É como equilibrar sobre a cabeça
um precioso pagode de vidro soprado,
adornado de sinos e frágeis chamas ardentes;
e a todo instante continuar executando
os mil movimentos obscuros e pesados do dia,
sem que um fio de luz se apague,
sem que um sino desafine.
[de uma carta para Gianfranco Draghi, fevereiro de 1959]
Nesse sentido, traduzir Duas vidas, para mim, foi uma experiência fabulosa, pois sai da ordem da dicotomia (original/tradução) para entrar na esfera do terceiro incluído, como uma espécie de concerto desafinado, quando o que mais importa não é a tradução em si, mas a traduzibilidade dessas vidas. Tradução não como trabalho de identificação e equivalência, mas como questão de convivência de extremos e paradoxal assimetria: relação de extremo conflito. A relação de amizade entre essas três figuras, testemunhadas em Duas vidas, não fazem entender a tradução enquanto transfiguração, na medida em que toda figura é uma disposição, um umbral no qual se debatem identidades e diferenças, semelhanças e dessemelhanças.
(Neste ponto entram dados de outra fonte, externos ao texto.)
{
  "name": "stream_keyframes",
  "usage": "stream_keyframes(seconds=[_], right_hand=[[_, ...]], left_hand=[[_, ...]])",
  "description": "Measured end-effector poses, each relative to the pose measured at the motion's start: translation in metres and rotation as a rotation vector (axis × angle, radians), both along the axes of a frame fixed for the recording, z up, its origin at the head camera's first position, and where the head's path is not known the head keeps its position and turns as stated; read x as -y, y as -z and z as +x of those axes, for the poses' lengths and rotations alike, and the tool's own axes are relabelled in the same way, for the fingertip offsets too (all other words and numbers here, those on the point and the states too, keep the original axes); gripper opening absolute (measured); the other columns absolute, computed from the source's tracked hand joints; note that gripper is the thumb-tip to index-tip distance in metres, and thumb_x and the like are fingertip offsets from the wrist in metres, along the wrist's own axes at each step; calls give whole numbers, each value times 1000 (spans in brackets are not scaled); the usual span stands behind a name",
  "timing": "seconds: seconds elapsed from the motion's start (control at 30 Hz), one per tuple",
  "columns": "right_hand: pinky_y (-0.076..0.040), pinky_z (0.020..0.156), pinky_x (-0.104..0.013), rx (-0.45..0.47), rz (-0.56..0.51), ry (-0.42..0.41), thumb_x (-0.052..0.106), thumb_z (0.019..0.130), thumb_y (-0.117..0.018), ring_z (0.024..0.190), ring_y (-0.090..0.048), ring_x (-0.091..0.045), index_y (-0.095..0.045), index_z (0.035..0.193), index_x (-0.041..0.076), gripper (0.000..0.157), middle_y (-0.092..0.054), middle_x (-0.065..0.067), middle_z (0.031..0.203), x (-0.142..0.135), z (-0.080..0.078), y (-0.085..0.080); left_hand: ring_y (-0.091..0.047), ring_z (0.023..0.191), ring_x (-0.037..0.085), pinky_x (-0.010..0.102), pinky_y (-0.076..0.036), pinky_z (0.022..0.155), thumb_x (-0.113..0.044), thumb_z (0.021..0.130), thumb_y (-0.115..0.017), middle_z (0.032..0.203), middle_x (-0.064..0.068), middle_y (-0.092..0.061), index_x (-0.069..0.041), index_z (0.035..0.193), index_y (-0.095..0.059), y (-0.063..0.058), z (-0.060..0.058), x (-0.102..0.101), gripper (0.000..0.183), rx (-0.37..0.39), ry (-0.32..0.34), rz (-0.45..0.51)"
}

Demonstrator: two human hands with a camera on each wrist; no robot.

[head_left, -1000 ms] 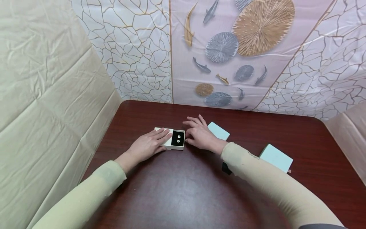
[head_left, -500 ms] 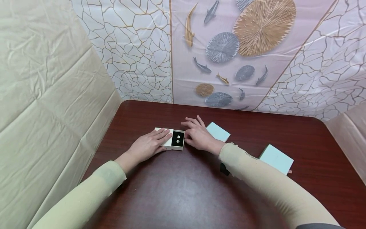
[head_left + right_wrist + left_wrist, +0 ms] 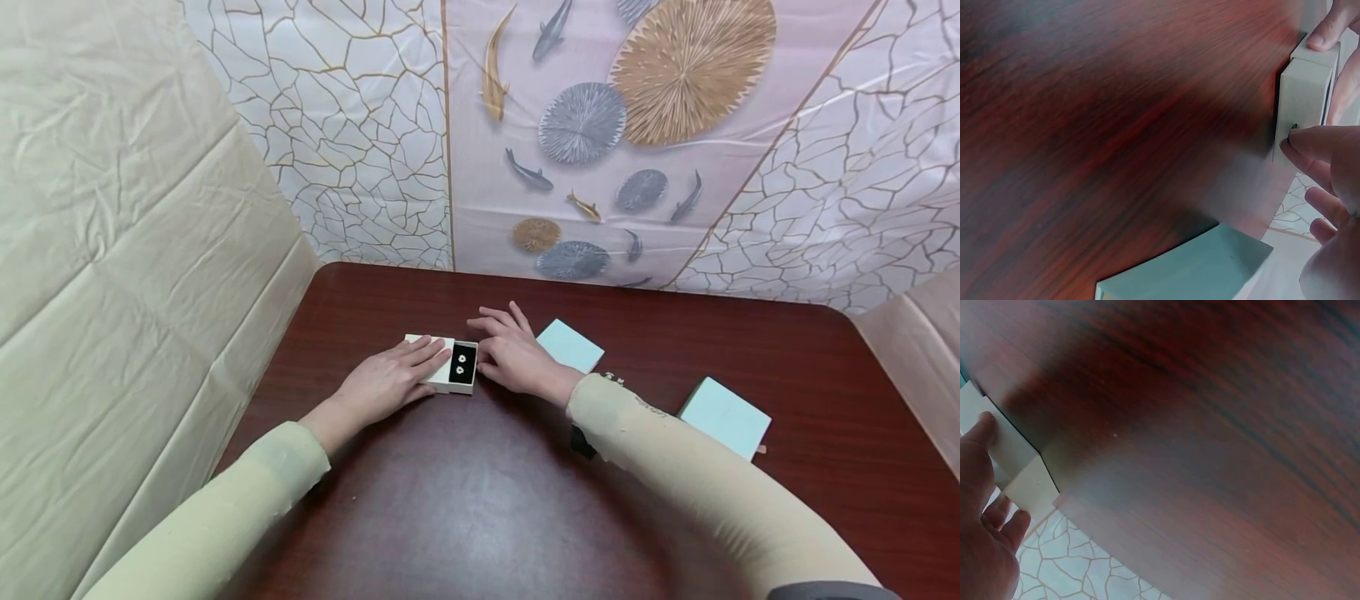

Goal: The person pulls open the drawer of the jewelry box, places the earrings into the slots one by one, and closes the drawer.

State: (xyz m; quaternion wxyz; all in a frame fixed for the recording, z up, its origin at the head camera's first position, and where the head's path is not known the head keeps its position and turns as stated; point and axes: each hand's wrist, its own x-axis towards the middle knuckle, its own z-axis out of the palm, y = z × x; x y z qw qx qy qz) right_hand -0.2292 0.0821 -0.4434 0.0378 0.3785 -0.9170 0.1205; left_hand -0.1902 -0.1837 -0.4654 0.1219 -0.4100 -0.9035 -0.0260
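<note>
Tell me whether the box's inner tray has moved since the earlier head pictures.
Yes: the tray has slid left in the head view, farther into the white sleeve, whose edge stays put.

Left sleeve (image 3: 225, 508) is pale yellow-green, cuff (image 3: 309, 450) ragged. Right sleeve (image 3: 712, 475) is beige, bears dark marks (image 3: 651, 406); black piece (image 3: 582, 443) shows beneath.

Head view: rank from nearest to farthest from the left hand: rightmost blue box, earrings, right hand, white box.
1. White box: under the left hand.
2. Earrings: inside, in its right part.
3. Right hand: at the box's right end.
4. Rightmost blue box: far right.
</note>
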Motion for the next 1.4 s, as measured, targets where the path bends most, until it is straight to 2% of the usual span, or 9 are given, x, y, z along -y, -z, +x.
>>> stream_keyframes(seconds=[0.33,0.9,1.2,1.4], right_hand=[[-12,129,-68,40,19,17,15,93,-81,157,-35,-37,-77,78,16,16,-57,-13,155,8,-1,0],[-13,128,-68,44,6,18,16,94,-81,156,-35,-38,-77,80,15,15,-57,-13,156,17,-3,3],[-12,129,-67,62,1,18,17,95,-81,157,-34,-37,-77,81,15,15,-56,-12,157,21,-4,2],[-10,129,-67,76,11,19,19,96,-80,158,-33,-36,-77,80,15,17,-55,-12,157,25,-5,2]], left_hand=[[-57,143,34,50,-48,116,-34,102,-73,152,16,-61,-4,152,-60,0,0,0,59,0,11,0],[-57,143,33,49,-48,115,-34,103,-72,154,15,-60,-5,153,-58,0,0,-1,60,13,5,7],[-54,146,32,47,-47,117,-34,104,-71,157,13,-58,-7,156,-56,-2,0,-1,60,44,-8,-6],[-56,144,33,48,-47,117,-34,103,-73,155,14,-59,-6,154,-58,0,0,0,60,23,6,3]])
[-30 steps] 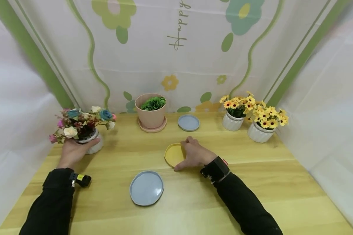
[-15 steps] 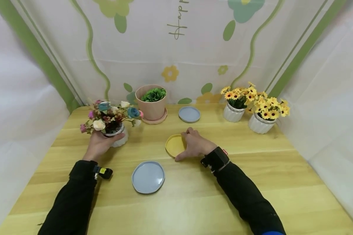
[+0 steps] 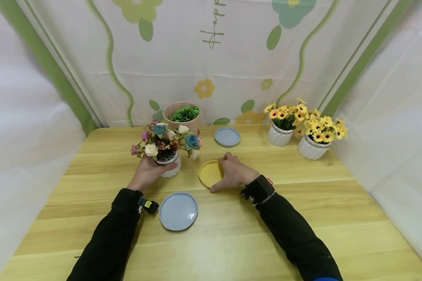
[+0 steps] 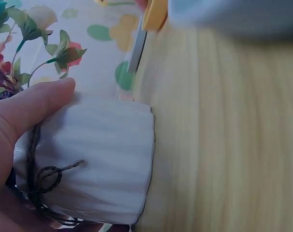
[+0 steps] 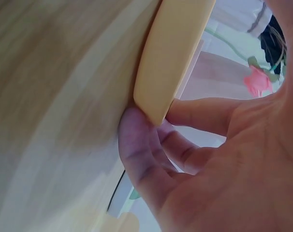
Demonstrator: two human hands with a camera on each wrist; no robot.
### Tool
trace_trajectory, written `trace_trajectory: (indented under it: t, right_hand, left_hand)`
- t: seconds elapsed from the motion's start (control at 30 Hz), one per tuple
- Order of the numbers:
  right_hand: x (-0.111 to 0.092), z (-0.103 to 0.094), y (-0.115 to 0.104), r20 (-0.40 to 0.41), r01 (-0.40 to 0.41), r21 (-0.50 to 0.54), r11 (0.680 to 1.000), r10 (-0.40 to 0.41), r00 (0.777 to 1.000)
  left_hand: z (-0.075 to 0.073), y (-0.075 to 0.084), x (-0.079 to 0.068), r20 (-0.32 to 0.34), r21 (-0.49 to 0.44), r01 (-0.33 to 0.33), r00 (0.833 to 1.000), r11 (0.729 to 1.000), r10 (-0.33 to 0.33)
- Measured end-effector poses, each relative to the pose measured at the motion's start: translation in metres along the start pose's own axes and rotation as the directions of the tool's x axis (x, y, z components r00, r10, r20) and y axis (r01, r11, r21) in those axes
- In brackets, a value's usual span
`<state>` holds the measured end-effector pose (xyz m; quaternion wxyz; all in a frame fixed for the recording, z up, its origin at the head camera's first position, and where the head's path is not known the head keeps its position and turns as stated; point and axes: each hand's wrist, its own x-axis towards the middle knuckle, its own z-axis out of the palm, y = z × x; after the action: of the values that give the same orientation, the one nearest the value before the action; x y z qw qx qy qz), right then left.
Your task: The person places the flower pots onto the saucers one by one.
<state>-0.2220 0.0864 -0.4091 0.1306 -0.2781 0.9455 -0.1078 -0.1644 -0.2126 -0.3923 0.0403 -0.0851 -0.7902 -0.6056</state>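
Note:
My left hand (image 3: 148, 171) grips a white ribbed flowerpot (image 3: 172, 167) of artificial roses (image 3: 165, 141), left of the yellow saucer. The thumb lies along the pot's side near its rim. In the left wrist view the flowerpot (image 4: 98, 159) has a dark cord tied in a bow around it and shows close over the table. My right hand (image 3: 235, 172) holds the right edge of the shallow yellow saucer (image 3: 208, 174), which partly hides behind the hand. Close up in the right wrist view, fingers hold the end of the yellow saucer (image 5: 168, 53) low at the wood surface.
A pale blue plate (image 3: 178, 211) lies in front, near the left wrist. Behind the roses stands a pink pot (image 3: 193, 124) with green leaves. A small blue saucer (image 3: 227, 137) lies at the back. Two white pots (image 3: 280, 136) of yellow flowers stand at the back right.
My left hand has carried the flowerpot of roses from the far left rightward, up beside the yellow saucer. The roses now overlap the pink pot. My right hand stays on the saucer.

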Motion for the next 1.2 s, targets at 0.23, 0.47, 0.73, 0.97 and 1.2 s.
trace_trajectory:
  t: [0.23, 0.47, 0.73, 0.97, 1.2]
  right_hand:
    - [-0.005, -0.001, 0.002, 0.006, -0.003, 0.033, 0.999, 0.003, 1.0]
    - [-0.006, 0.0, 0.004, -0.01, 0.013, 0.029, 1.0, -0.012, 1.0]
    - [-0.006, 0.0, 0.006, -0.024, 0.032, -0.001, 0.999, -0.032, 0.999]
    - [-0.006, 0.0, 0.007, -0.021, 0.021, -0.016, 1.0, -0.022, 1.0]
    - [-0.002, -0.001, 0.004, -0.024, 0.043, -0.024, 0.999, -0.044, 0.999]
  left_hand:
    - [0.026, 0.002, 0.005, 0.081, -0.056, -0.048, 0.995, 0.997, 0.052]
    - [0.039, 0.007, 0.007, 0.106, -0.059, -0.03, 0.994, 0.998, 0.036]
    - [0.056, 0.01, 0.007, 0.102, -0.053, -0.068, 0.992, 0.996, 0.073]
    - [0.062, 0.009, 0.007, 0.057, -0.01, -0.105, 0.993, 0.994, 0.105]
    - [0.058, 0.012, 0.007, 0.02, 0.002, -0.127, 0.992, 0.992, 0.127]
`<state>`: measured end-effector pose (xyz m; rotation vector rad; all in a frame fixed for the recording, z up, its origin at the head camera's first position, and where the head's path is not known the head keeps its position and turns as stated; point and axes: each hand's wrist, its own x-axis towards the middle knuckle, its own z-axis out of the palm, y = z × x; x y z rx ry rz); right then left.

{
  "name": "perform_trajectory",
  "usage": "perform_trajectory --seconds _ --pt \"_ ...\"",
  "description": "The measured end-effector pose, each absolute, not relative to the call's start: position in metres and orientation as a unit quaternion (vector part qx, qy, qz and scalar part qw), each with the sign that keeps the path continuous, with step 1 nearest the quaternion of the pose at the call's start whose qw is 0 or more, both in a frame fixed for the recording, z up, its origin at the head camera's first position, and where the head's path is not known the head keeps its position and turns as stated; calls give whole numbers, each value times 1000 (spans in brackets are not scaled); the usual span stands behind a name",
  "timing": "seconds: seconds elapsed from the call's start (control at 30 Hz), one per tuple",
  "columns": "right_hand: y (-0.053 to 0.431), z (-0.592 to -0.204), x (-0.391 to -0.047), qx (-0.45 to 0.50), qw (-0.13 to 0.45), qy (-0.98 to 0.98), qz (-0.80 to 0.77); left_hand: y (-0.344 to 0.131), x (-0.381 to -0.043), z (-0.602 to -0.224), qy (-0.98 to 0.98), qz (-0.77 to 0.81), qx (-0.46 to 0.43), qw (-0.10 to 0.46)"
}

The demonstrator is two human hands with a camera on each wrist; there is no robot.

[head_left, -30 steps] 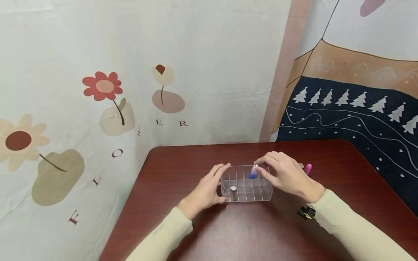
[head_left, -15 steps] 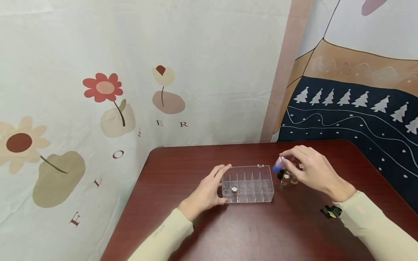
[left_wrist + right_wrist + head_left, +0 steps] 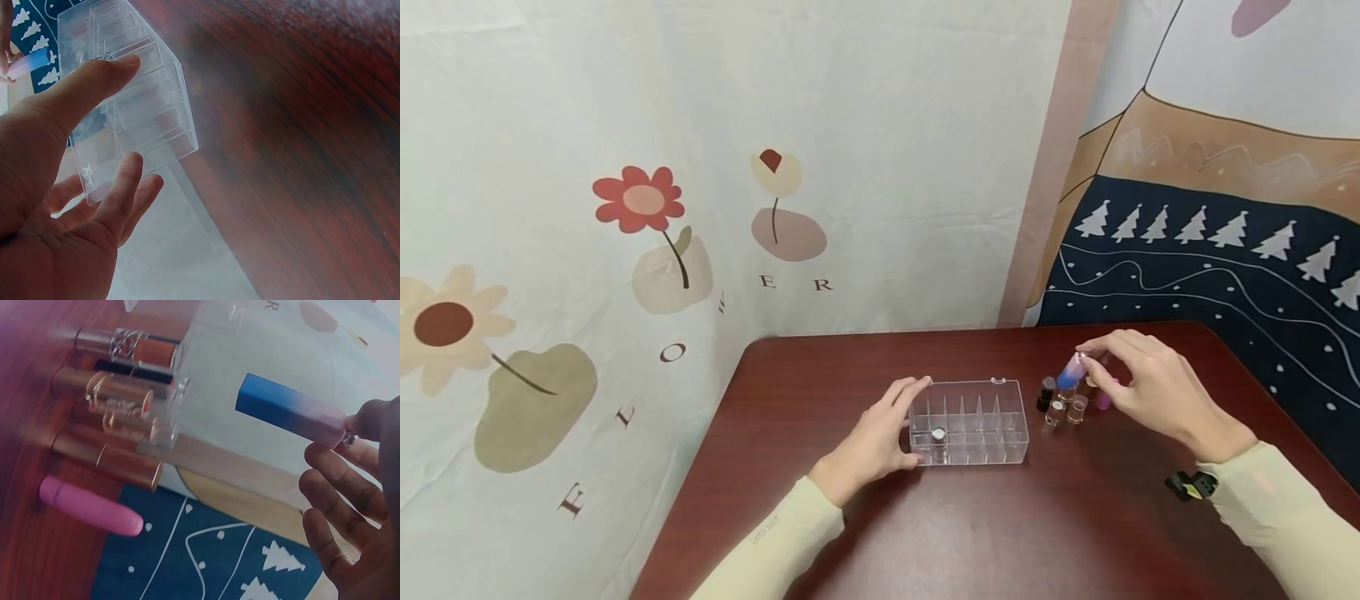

A essência da tradução, assim como todas nossas relações humanas, é o descentramento.
Estilhaçar a imagem refletida.
Ser-trans: sua ética.
TREVI, Emanuele. Duas vidas. Translation from Davi Pessoa. 1. ed. Rio de Janeiro, RJ: Tipografia Universal de LaemmertBelo Horizonte, MG: Editora Âyiné, 2022. ISBN: 9786559980000.